La primera tarea de Adán en el Edén había sido la de inventar el lenguaje, darle su nombre a cada criatura y a cada cosa. En ese estado de inocencia, su lengua había ido directa al meollo del mundo. Sus palabras no habían sido simplemente adosadas a las cosas que veía, sino que habían revelado sus esencias, las habían traído literalmente a la vida. Una cosa y su nombre eran intercambiables. Tras la caída, eso ya no era cierto. Los nombres se alejaron de las cosas; las palabras se convirtieron en una colección de signos arbitrarios; el lenguaje se había apartado de Dios. La historia del Paraíso, a partir de entonces, no sólo narra la caída del hombre, sino también la caída del lenguaje.
(Traducción de Jorge de Lorbar.)
Como para demostrar su tesis, Stillman deconstruye el nombre de Quinn, cuando por fin se conocen personalmente, con una cascada de caprichosas asociaciones libres. Las connotaciones de Quinn no tienen fin, y por lo tanto se vuelven inútiles para el lector como clave interpretativa.
En la segunda historia, Fantasmas, todos los personajes tienen nombres de colores:
En primer lugar está Azul. Después viene Blanco, y a continuación Negro, pero antes de nada está Marrón. Marrón le inició, le enseñó los entresijos del negocio, y, cuando se volvió viejo, Azul se hizo cargo. Así es como empieza la cosa. El lugar es Nueva York, época, la presente, y ninguna de ambas circunstancias cambiará. Azul va a su oficina a diario, y se sienta en su escritorio a la espera de que algo suceda. Durante largo tiempo nada acontece, y luego un hombre Blanco atraviesa la puerta, y así se inician los acontecimientos… El caso parece bastante simple. Blanco quiere que Azul siga a un hombre llamado Negro, y le eche el ojo por tanto tiempo como ello resulte necesario.
(Traducción de Jorge de Lorbar.)
Mediante este sistema manifiestamente artificial, Auster afirma una vez más la arbitrariedad del lenguaje, introduciéndola en un terreno, el de los nombres ficticios, donde no suele darse. En la tercera historia, La habitación cerrada, el narrador confiesa cómo falsificaba el censo gubernamental, parodiando la actividad de un novelista:
Sobre todo estaba el placer de inventar nombres. A veces tenía que dominar mi gusto por lo estrambótico —lo irresistiblemente cómico, el juego de palabras, lo indecente— pero en general me contentaba con jugar dentro de los límites del realismo.

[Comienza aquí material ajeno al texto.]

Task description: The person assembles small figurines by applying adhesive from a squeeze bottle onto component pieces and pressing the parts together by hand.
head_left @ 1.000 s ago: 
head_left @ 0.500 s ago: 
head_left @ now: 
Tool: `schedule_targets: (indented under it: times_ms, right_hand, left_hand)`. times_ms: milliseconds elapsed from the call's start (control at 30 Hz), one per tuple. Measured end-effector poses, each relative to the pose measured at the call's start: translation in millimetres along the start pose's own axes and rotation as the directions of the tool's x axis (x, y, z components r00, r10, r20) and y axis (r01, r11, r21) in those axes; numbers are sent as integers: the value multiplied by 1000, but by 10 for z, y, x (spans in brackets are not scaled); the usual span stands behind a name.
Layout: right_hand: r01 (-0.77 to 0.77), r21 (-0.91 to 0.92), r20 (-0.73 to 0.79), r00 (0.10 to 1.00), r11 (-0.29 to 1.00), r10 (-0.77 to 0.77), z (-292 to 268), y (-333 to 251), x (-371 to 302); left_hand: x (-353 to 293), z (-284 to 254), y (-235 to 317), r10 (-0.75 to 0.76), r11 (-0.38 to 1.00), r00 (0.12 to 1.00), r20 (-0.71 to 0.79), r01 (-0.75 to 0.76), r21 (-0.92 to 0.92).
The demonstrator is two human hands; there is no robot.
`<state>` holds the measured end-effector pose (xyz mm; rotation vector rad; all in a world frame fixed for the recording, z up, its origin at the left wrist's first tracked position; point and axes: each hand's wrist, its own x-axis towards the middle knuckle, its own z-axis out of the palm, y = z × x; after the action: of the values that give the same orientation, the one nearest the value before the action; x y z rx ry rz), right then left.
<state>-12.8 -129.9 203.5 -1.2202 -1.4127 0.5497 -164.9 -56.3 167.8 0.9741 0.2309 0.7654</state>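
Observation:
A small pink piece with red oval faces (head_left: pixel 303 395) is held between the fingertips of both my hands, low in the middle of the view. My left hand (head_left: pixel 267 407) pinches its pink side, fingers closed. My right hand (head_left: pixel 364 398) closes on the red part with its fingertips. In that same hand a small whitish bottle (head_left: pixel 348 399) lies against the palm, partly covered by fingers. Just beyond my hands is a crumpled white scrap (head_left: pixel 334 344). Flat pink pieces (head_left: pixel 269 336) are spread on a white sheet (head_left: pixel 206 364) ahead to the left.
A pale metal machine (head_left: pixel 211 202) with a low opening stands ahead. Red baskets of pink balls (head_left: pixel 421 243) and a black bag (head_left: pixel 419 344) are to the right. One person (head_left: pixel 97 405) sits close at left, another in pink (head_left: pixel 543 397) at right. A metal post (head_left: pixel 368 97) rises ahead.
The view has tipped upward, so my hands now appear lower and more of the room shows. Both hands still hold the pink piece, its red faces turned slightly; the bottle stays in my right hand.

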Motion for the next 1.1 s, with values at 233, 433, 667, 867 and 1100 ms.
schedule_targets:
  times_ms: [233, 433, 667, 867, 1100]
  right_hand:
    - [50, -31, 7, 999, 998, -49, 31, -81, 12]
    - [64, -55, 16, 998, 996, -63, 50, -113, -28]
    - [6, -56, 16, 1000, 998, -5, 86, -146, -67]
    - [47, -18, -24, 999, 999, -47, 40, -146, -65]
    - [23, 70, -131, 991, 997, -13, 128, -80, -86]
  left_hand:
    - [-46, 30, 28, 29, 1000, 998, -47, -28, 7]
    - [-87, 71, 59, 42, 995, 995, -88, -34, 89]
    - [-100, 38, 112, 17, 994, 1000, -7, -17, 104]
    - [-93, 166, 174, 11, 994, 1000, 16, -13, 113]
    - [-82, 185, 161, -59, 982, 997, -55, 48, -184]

En las tres novelas la imposibilidad de atar el significante al significado, de recobrar ese estado mítico, previo al pecado original, de inocencia, en que una cosa y su nombre eran intercambiables, tiene su réplica al nivel del argumento en la inutilidad de los rutinarios métodos detectivescos. Cada una de las narraciones termina con la muerte o la desesperación del que hace de detective, enfrentado a un misterio insoluble, perdido en un laberinto de nombres.